I was recently reading a newspaper in the train and there was a little math riddle, I thought “how funny, that’s gonna be easy, let’s do it” and yet…

The problem goes as follow : in a barn, there is a 1 meter cubic box against a wall and a 4 meter ladder is leaning against the wall, touching the box at its corner. Here is a picture :

Illustration of the situation

So, the big triangle has a hypotenuse $FE$ of $4$, the square $ABDC$ has sides of length $1$ and is basically “insquared” at the right angle, i.e. $D\in \overline{FE}$. The question is “what is the length of the biggest cathetus”, here $AF$.

So far, no problem.

Now here are my solutions:

  • By Thales’ intercept theorem, $\frac{FB}{FA}=\frac{BD}{AE}$, by hypothesis, $FB=FA-1$ and $BD=1$. Now by Pythagoras, $FA^2+AE^2=FE^2$; by hypothesis, $FE=4$, so we end up with a system of equations, letting $h=FA, d=AE$:
$$ \begin{aligned} \frac{h-1}{h}&=\frac{1}{d} \\[2ex] h^2+d^2&=4^2 \end{aligned} $$

Which solves (removing 3 non-relevant solutions) into $d \cong 1.3622$ and $h \cong 3.76091$.

  • Now, if I consider the “function” of the line : $f(x)=\frac{-h}{d}x+h$, I know that $f(1)=1$ and I end up with Pythagoras with the system :

    $$ \begin{aligned} \frac{-h}{d}+h&=1 \\[2ex] h^2+d^2&=4^2 \end{aligned} $$

It solves again into the same, again removing 3 non-relevant solutions

Okay, this means that using Pythagoras is no good since it ends up giving a quartic equation (4 answers, of which 3 are “non-relevant”).
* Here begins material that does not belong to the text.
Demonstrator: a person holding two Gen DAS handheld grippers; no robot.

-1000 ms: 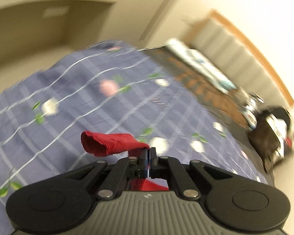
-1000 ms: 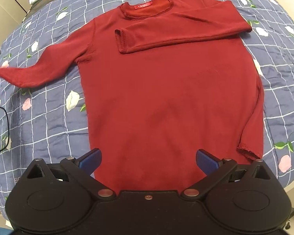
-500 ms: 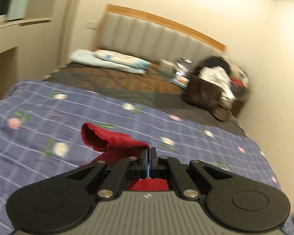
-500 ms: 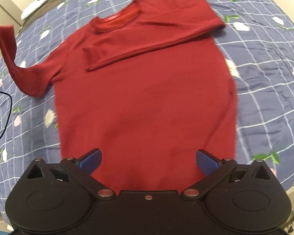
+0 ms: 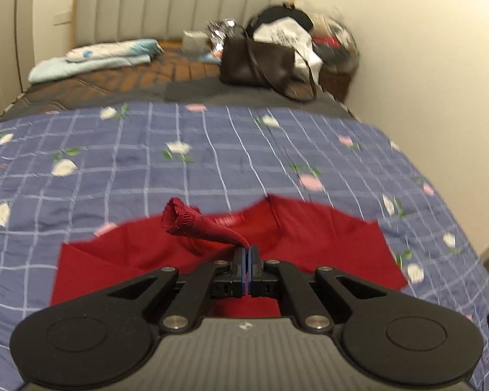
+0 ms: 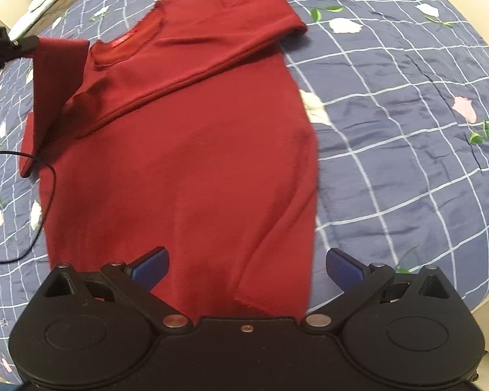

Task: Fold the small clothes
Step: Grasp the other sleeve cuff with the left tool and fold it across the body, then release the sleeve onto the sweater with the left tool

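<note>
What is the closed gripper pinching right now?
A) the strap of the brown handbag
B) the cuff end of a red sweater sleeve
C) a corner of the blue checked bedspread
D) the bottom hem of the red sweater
B: the left gripper is shut on the sleeve of the red sweater, its open cuff lifted above the sweater's body, while the right gripper hangs open over the hem.

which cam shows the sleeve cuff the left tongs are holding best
The left wrist view: the red knitted sleeve cuff sits centred and open-ended just beyond the shut left tongs. The right wrist view shows that sleeve only side-on at the left edge.
</note>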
  • Now if I consider the length of the arc $f(x)$ between $0$ and $d$ it has to be $4$ and again $f(1)=1$ I end up with the system:
$$ \begin{aligned} \frac{-h}{d}+h&=1 \\ \int_0^d \sqrt{1+(f'(x))^2} dx &=\int_0^d \sqrt{1+\left(\frac{-h}{d}\right)^2} dx = d \sqrt{1+\left(\frac{-h}{d}\right)^2} \end{aligned} $$

Which solves again into the same answers, but this time removing only 2 non-relevant solutions (i.e. it gives a cubic equation instead of a quartic).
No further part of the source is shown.